1. In my opinion, most women nowadays aren't frugal. No matter the age group, YES, cause they are EXPENSIVE to maintain. Imagine a young fresh graduate who has no commitment because he/she still stays with the parents and using the parents' car spends like RM20 on lunch + another RM15 for Boba Tea / Coffee after. How's that frugal if it happens like 2-3 times a week?

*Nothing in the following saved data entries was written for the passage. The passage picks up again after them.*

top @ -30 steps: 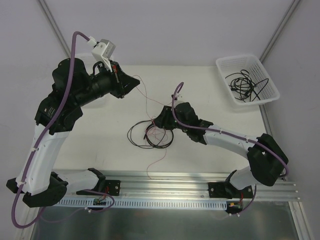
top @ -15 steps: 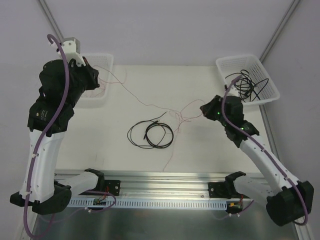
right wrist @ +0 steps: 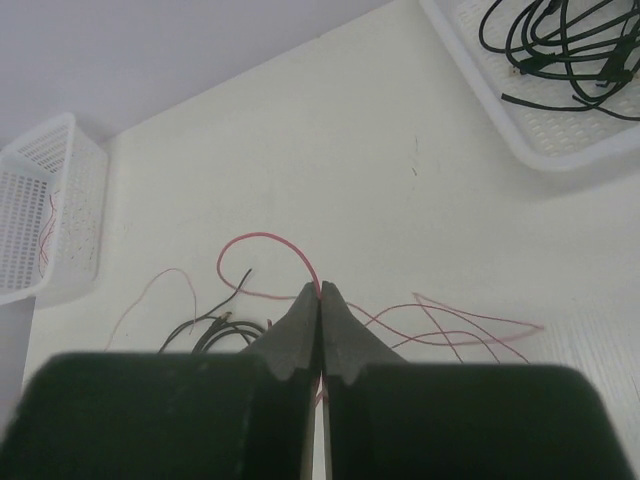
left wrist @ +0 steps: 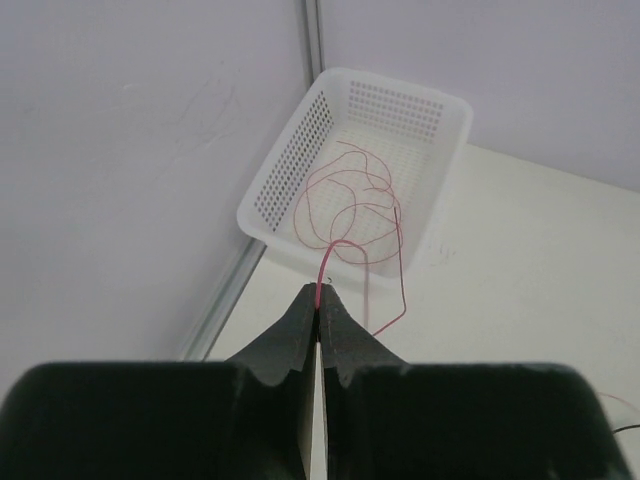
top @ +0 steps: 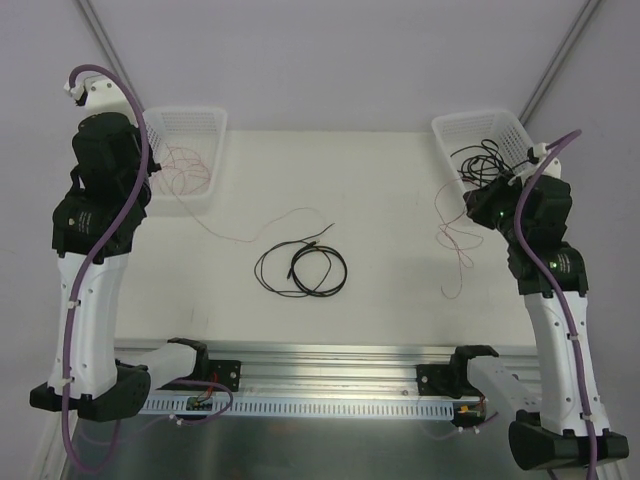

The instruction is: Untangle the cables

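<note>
Left tool (left wrist: pixel 319 300) is up over the far left corner of the counter (top: pixel 380 190), jaws pressed narrow with no gap showing, pinching the left wire (left wrist: pixel 350 210), a thin red strand. From the tips the strand rises and drops into the left basket (top: pixel 212 120), a white perforated tray in that corner, where it lies in loose loops on the floor. In the top view the same strand spills over the basket's near rim and trails across the counter toward the middle, its free end lying just beyond the black coil (top: pixel 300 268). The coil lies flat on the counter, a few rings of thin black cord about midway between the left and right edges, somewhat nearer the near edge, one small plug end poking out on its far side; neither tool touches it. Right tool (right wrist: pixel 319 300) is raised by the right edge, jaws likewise closed down to a slit, gripping the right wire (top: pixel 455 235), red to pink. At the tips it arches up in a small red loop; its paler tangle hangs and sprawls on the counter near the right edge, one tail running toward the near edge. Right basket (top: pixel 445 128) sits at the far right corner and holds the black cords (top: pixel 490 165), several looped together. Left and right wire lie well apart.
</note>
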`<state>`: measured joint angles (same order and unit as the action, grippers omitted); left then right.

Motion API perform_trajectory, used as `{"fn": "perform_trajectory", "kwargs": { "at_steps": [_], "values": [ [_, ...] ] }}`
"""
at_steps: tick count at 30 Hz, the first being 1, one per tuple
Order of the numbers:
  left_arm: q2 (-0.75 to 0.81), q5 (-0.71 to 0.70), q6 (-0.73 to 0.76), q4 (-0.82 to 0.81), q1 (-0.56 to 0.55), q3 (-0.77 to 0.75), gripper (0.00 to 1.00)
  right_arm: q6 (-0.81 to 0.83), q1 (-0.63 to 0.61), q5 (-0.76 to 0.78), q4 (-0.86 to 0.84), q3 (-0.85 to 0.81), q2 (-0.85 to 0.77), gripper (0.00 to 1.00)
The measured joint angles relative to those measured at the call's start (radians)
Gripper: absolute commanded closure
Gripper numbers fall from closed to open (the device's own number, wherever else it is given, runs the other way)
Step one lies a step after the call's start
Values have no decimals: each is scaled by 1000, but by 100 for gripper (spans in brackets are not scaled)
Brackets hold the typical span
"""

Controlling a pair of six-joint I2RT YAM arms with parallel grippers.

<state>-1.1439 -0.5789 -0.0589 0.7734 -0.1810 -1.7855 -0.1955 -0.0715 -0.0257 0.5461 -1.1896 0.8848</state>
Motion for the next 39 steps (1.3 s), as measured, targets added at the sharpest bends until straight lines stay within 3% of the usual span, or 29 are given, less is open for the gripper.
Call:
{"fn": "perform_trajectory", "kwargs": {
  "at_steps": [6, 12, 15, 16, 18, 19, 22, 28, 39],
  "values": [
    [0, 13, 19, 20, 0, 0, 100, 0, 5, -95, 24, -1, 41, 95],
    [-11, 215, 0, 35, 6, -23, 100, -9, -37, -168, 18, 142, 114, 89],
    [-41, 301, -8, 37, 6, -73, 100, -15, -94, -170, 18, 221, 158, 67],
    [-55, 323, -8, 37, 6, -94, 100, -17, -116, -170, 18, 244, 174, 52],
    [-88, 356, -10, 42, 6, -152, 100, -18, -158, -166, 14, 287, 198, 40],
    [-106, 369, -11, 39, 6, -185, 100, -18, -179, -163, 14, 307, 203, 28],
    [-168, 406, -17, 42, 6, -308, 100, -7, -241, -150, 16, 345, 204, 17],
    [-269, 494, -43, 13, 6, -543, 100, 18, -314, -126, 27, 358, 145, 11],
    [-425, 417, 39, -246, 61, -620, 100, 30, -333, -131, 51, 383, -27, 10]
  ]
}}
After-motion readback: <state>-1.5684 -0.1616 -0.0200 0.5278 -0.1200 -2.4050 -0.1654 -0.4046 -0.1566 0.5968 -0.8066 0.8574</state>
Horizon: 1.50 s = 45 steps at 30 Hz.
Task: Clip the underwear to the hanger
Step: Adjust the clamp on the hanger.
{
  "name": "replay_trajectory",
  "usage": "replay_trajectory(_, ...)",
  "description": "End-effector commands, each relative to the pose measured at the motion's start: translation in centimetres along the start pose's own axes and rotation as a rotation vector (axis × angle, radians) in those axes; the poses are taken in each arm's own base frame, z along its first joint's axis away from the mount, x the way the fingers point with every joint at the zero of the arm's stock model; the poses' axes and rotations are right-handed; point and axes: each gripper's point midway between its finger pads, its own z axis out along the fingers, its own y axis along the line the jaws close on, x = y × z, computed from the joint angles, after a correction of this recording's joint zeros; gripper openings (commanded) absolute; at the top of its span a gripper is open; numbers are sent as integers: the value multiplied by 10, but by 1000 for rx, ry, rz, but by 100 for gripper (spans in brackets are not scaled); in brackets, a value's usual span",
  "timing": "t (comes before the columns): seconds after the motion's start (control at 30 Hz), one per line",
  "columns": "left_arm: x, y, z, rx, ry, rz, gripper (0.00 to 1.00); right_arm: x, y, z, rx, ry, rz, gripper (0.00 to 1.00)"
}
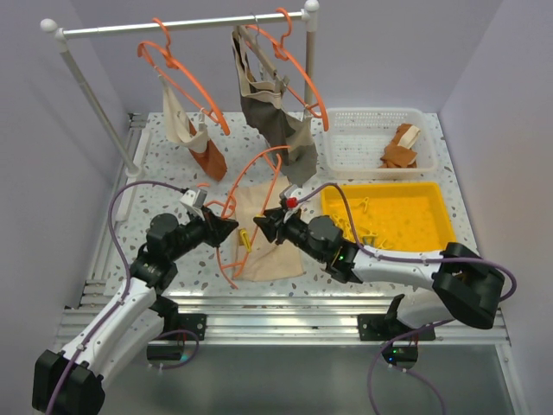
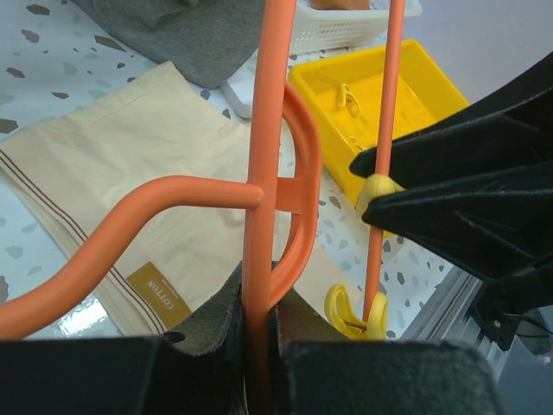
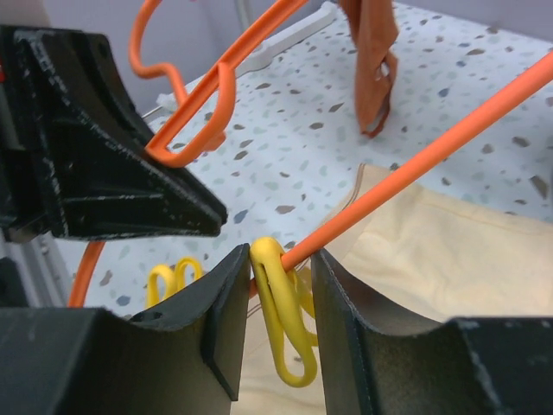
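The cream underwear (image 1: 272, 251) (image 2: 147, 164) (image 3: 449, 251) lies flat on the speckled table. An orange hanger (image 1: 278, 177) (image 2: 263, 130) (image 3: 432, 156) stands tilted over it. My left gripper (image 1: 232, 229) (image 2: 259, 298) is shut on one of the hanger's thick bars. My right gripper (image 1: 263, 223) (image 3: 281, 255) is closed round a yellow clip (image 3: 281, 303) that sits on the hanger's thin bar at the cloth's edge. Its left finger presses the clip and its right finger sits against the clip's far leg. A second yellow clip (image 3: 173, 281) (image 2: 354, 311) (image 1: 246, 238) hangs further along that bar.
A white rail (image 1: 173, 26) at the back carries more orange hangers, a dark grey garment (image 1: 272, 112) and a cream and rust cloth (image 1: 207, 160). A white basket (image 1: 371, 117) and a yellow tray (image 1: 441, 212) of clips stand at the right.
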Motion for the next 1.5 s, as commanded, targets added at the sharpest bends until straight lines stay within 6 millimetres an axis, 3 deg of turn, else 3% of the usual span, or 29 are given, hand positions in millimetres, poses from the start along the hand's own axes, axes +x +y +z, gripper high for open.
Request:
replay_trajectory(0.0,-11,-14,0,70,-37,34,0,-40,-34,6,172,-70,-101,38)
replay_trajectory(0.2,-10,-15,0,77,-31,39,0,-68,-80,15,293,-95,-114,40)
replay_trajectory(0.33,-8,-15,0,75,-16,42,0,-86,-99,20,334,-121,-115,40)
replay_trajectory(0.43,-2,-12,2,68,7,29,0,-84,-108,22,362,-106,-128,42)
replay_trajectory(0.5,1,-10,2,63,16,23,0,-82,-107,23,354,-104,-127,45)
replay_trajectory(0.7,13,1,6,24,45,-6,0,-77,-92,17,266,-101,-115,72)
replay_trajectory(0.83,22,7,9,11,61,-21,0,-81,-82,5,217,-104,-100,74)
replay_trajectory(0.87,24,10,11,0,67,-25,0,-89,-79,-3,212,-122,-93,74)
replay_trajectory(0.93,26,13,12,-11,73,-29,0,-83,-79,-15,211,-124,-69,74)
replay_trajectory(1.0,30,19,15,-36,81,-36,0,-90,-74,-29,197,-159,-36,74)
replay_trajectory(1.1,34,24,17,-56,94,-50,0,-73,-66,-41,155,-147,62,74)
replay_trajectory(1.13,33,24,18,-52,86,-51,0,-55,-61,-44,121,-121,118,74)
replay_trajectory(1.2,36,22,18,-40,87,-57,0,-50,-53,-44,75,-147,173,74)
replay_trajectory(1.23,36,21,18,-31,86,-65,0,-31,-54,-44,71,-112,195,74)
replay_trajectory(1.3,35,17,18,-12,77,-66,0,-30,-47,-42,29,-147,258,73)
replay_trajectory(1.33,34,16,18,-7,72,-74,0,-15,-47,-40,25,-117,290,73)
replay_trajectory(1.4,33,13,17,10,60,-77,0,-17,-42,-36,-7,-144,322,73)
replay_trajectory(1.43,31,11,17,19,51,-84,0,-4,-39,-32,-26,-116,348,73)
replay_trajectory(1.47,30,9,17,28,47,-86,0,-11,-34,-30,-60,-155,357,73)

2. And when young, these people are exposed to such "lavish" lifestyles, how are they going to learn about frugal when advertisements and propaganda about STARBUCKS (or any high end drink) will somehow elevate the socio-economic status of the person? It will surely get worse.

3. Don't even talk about marriage. Even in first dates / meet-ups, going to a cafe for a meal of about RM50 per person IS A NORMAL EXPECTANCY OF MOST WOMEN OUT THERE. Imagine if it's RM50 per person, we are looking at RM100 just for the meal and we didn't even count the other stuffs like MOVIE etc. So a date costs like what? RM200? So if you date ONCE on a weekly basis you are looking at RM1k or so a month. Maybe if you earn above 5 figures might see it as "sap sap water" but most wage earners don't. And if we talk about 25% to 20% of monthly GROSS EARNINGS spent on DATE, how much savings do guys have?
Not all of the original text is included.